This is a randomized, double-blinded placebo-controlled trial. Recruitment The
investigators will recruit patients from the University of Pennsylvania colorectal
surgery clinics which consist of six high-volume surgeons and five advance practice
providers across three hospitals serving a major metropolitan area. Patients considered
for elective surgery will be recruited for the study and undergo a thorough informed
consent process. Patients with asymptomatic disease and those with acute abscesses will
be excluded as will patients who are pregnant or concurrently on a systemic anti-androgen
(i.e. spironolactone). At the intake visit, patients will undergo a 1:1 randomization
performed by the University of Pennsylvania's Investigational Drug Service (IDS).
Recruited subjects will receive clascoterone or a vehicle cream matched for consistency,
color, and container so that both subject and investigator are blinded to the assignment.

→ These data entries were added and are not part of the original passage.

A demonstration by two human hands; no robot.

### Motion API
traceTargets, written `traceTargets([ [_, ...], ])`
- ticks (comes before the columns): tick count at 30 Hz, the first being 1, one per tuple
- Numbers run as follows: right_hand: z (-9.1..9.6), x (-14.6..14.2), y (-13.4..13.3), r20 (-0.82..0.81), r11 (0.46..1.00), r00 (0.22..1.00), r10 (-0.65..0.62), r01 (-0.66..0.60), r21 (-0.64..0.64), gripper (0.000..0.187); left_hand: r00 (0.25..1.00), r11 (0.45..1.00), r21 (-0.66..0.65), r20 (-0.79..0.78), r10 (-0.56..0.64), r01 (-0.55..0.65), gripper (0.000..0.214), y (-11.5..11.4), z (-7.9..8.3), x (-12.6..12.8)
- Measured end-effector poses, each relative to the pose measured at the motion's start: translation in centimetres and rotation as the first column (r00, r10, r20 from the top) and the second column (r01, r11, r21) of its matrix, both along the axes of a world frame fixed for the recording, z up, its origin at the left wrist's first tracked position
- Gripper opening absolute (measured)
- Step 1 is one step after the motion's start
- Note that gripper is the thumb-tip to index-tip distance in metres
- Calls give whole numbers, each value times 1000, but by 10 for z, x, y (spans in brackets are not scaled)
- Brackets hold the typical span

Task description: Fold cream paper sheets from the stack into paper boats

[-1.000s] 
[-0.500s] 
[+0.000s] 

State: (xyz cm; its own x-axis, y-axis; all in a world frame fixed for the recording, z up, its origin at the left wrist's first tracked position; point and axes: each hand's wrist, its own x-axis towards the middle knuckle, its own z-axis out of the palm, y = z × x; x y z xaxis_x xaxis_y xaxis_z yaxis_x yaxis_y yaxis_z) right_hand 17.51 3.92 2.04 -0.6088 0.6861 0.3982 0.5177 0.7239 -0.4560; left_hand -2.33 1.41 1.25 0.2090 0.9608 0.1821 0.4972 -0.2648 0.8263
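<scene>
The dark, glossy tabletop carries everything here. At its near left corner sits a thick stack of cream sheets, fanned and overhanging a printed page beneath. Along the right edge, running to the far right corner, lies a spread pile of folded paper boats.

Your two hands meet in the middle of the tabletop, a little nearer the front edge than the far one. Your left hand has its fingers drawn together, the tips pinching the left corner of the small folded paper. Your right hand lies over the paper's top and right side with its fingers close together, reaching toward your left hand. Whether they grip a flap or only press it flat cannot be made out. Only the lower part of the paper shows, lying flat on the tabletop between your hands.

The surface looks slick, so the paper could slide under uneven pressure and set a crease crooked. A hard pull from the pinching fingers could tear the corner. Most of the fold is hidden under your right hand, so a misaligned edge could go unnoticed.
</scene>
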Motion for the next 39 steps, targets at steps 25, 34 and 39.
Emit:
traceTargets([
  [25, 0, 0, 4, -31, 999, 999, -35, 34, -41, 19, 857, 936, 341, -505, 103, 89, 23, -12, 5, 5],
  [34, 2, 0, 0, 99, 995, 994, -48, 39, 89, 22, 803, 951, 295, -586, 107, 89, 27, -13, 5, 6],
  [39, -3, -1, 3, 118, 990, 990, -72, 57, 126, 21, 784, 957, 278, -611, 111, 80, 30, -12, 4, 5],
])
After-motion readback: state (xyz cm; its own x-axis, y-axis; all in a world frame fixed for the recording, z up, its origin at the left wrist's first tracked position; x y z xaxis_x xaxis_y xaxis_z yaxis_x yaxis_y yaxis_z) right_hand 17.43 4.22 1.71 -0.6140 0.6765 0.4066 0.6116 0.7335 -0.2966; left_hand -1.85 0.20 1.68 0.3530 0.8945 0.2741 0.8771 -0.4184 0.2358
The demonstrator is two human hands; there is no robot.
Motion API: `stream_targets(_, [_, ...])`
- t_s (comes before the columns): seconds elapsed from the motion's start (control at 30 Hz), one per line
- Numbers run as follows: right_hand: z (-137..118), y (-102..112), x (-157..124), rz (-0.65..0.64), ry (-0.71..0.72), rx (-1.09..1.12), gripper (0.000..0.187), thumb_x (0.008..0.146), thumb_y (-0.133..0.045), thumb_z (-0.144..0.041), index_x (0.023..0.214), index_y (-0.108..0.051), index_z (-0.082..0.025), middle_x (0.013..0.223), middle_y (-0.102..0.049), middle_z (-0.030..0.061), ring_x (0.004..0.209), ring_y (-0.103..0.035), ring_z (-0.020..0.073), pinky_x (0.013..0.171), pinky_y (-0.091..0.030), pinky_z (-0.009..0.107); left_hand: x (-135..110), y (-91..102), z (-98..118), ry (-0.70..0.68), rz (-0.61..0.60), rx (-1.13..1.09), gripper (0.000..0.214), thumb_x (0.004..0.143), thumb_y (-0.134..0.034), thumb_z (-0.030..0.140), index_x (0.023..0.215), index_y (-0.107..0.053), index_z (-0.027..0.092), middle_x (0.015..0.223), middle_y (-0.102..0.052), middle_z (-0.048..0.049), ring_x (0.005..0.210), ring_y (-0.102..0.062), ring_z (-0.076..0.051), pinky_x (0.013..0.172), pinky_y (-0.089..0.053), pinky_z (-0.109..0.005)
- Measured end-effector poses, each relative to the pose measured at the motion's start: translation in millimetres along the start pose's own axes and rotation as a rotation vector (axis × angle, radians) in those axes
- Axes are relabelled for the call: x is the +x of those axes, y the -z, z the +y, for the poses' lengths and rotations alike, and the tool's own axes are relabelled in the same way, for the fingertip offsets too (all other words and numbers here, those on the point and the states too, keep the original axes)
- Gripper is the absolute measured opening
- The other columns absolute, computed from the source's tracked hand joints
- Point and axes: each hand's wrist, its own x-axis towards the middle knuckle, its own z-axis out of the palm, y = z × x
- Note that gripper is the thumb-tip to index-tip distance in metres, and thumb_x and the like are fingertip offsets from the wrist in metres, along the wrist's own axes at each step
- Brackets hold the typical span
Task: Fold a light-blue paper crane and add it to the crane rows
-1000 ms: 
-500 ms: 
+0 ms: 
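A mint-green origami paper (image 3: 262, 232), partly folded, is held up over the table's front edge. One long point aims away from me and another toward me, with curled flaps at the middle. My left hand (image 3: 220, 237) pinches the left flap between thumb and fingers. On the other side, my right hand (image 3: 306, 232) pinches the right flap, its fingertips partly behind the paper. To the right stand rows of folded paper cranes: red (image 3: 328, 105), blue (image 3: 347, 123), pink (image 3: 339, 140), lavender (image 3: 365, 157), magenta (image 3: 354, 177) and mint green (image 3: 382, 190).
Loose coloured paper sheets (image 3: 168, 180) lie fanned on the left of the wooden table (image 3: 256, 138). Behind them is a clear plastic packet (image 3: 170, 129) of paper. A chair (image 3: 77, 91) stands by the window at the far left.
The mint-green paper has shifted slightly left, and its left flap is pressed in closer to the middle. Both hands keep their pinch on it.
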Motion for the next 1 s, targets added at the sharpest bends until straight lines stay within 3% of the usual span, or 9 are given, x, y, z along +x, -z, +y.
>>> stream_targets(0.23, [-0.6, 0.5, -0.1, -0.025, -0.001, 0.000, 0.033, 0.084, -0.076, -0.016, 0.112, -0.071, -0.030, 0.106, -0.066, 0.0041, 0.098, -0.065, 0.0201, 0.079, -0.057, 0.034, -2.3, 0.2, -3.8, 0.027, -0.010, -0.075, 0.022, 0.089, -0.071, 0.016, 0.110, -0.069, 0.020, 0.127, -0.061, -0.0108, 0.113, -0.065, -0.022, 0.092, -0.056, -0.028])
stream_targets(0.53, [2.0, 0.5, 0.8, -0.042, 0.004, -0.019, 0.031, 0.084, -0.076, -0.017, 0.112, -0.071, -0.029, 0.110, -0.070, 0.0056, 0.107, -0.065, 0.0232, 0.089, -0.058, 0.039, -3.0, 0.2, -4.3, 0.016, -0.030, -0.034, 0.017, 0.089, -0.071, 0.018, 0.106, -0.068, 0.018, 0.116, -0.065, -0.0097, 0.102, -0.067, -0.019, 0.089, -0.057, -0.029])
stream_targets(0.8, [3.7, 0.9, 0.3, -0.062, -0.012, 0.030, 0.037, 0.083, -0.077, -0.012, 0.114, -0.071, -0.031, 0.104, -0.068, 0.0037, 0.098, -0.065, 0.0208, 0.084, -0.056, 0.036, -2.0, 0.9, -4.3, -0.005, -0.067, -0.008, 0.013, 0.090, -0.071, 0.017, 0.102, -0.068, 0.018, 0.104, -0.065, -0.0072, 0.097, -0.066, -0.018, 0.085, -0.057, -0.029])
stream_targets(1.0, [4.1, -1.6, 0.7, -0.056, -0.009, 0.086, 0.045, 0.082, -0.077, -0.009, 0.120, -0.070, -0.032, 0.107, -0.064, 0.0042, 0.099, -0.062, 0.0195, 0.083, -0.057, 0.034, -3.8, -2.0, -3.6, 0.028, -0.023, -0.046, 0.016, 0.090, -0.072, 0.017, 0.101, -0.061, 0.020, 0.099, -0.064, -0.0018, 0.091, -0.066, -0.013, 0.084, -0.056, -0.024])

At the intake visit, subjects will be advised to apply cream to cover the affected area
twice daily for 12 weeks. At the intake visit, baseline disease assessment will be
obtained including demographics, height and weight, medication usage, and personal
history of PSD such as disease onset and prior procedures. Baseline disease measurements
and medical photography will be obtained. Photographs will be taken with a dedicated
camera, patients given a codified study ID, and data entered into a deidentified, HIPAA-
compliant database.
I. Objective assessment of Disease Severity: Medical photography and analysis To
objectively evaluate PSD, the investigators will obtain physical measurements of disease
extent (left to right, cranial to caudal) and obtain disease photographs at baseline and
weeks 4, 8, and 12. Photographs will be collected, deidentified, and provided to two
colorectal surgeons for scoring. Surgeons will be asked to compare each timepoint to
baseline and rate the PSD severity as significantly worsened, mildly worsened, unchanged,
mildly improved, or significantly improved. Discrepant evaluations between surgeons will
be referred to a third blinded surgeon.
II. Assessment of Dermatology Quality of Life Randomized subjects will be administered
the Dermatology Life Quality Index (DLQI) at baseline and at 4, 8, and 12 weeks. The DLQI
is a 10-question survey scored from 0-30 that has been applied widely across multiple
dermatologic conditions and covers a range of potential quality of life impacts over a
weekly basis. Specifically, the DLQI inquires about the impact of skin disease on
symptoms ("Over the past week, how itchy, painful, or stinging has your skin been?"),
daily activities, leisure, work and school, and personal relationships, as well as a
question of impact of treatment ("Over the last week, how much of a problem has the
treatment of your skin been?"). Subjects respond Very much, A lot, A little, or Not at
all for descending scores of 3 to zero. A score at or above 10 is considered a
significant impact on quality of life. Responses to the individual questions will be
summed and responses compared between groups after unblinding at data analysis.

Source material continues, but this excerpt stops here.